■ **Work request**
When you transcribe the data below, reproduce every line exactly and leave each picture out.
<<<<
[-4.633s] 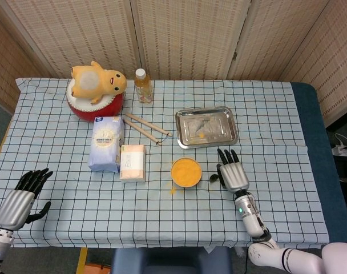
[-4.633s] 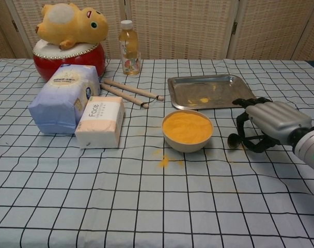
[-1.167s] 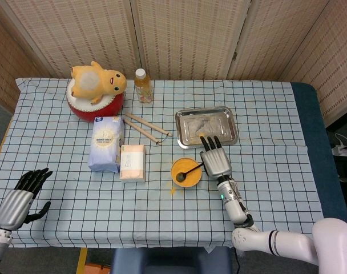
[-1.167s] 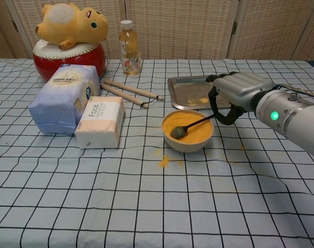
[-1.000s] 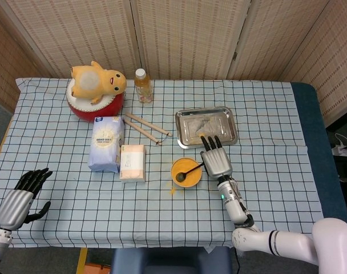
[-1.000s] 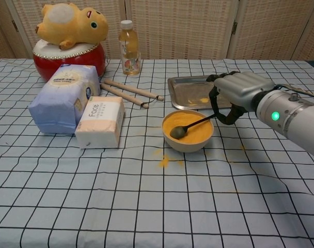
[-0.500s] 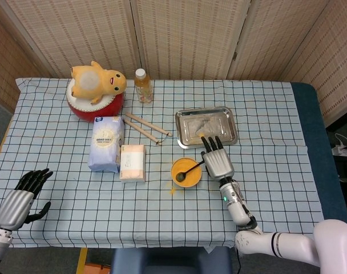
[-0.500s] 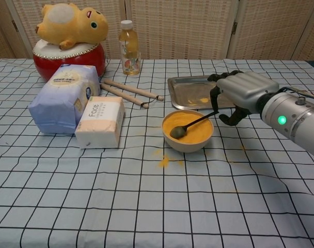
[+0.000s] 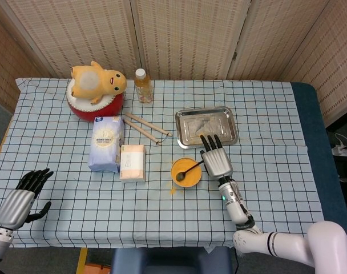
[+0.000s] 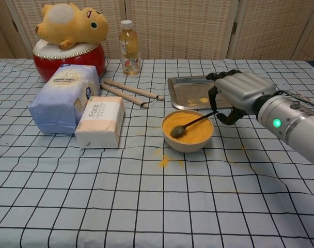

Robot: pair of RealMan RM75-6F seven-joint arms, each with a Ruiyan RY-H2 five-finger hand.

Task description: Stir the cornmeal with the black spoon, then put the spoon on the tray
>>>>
■ **Completed task**
[-4.633s] 
[-4.633s] 
[-1.167s] 
[-1.167s] 
[-1.000s] 
[-1.000s] 
[-0.500s] 
[-0.500s] 
[+0.000s] 
[+0.000s] 

Robot: pair of RealMan RM75-6F seven-joint arms, each with a Ruiyan RY-H2 five-finger hand.

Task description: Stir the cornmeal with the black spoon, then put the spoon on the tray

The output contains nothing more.